In Africa entra in Aeronautica e pur di entrarvi, accetta il declassamento al grado di tenente. Sta nella squadriglia aerea "La disperata".
In Spagna dove parte volontario per la guerra civile, conquista varie medaglie al valore d'argento e d'oro. Dalla Spagna torna con il soprannome di «Cid alato». Partecipa alle operazioni in Albania.
Al ritorno diventa segretario nazionale del partito ma dà le dimissioni perchè si annoia (unica nota allegra: ha trasformato la sede del PNF in un ritrovo notturno dove si avvicendano le belle donne); pur potendo ottenere praticamente ogni cosa, volle andare «là dove c'è bisogno» e partecipa ai combattimenti in Francia. Per sua stessa ammissione, non era un uomo da scrivania ma d'azione, e smette di frequentare quei gerarchi che giudica negativamente, perdendo anche l'amicizia che aveva con Ciano.
Nel 1943 entra nei servizi d'informazione militari. In Spagna, dove si trova in missione per recuperare un radar americano, viene informato dal controspionaggio tedesco delle trattative di resa tra Badoglio e il nemico. Ingenuo perchè puro, Muti torna in Italia e mentre prova ad organizzare con Colombo la liberazione di Mussolini invia un dispaccio urgente a Vittorio Emanuele III chiedendogli d'incontrarlo perchè ha le prove dell'imminente tradimento del presidente del consiglio.
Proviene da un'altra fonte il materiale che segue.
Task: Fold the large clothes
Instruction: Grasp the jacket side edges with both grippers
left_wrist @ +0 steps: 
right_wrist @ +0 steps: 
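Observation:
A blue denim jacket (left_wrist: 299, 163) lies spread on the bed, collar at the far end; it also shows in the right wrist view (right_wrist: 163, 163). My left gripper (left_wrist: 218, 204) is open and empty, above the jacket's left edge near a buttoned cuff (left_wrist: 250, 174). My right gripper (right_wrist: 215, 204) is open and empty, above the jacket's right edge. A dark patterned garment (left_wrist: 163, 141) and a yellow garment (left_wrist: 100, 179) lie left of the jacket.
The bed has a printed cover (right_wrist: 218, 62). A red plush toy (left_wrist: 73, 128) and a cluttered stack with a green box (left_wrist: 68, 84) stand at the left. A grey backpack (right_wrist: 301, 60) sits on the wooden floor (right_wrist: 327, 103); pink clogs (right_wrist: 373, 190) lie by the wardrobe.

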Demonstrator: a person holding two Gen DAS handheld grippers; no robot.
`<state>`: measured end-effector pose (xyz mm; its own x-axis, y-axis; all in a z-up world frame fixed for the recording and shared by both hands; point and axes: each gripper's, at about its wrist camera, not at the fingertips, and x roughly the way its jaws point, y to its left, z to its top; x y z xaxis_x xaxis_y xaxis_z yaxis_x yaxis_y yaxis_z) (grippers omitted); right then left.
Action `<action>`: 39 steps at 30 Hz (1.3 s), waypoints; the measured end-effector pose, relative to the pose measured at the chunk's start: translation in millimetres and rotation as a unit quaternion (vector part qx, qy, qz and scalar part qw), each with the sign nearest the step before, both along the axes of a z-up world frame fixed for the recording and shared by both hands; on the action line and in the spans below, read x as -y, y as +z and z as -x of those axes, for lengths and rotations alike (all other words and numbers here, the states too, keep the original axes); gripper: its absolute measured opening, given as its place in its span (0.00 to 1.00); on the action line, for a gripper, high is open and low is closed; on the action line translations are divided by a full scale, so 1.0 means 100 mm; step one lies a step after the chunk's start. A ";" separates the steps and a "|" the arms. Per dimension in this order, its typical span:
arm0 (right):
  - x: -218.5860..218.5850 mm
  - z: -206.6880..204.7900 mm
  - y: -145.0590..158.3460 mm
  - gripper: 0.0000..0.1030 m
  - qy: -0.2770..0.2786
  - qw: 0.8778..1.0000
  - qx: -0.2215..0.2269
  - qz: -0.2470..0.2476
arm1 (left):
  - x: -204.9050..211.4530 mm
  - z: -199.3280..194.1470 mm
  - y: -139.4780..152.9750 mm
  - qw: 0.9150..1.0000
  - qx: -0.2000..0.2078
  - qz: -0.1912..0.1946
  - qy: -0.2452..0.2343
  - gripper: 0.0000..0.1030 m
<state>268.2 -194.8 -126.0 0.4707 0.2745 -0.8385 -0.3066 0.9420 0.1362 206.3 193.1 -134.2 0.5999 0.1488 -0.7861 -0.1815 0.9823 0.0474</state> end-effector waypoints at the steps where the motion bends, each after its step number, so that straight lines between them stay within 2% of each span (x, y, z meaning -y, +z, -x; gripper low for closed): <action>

Nella notte tra il 23 e il 24 agosto il re fellone invia allora i carabinieri a prelevare lo scomodo personaggio nella sua dimora di Fregene con l'ordine di assassinarlo simulando un tentativo di fuga.
In una lettera spedita da Badoglio poco prima (il 20 agosto del 1943), al capo della polizia Carmine Senise si può leggere quanto recita testualmente: "Muti è sempre una minaccia. Il successo è solo possibile con un meticoloso lavoro di preparazione. Vostra Eccellenza mi ha perfettamente compreso".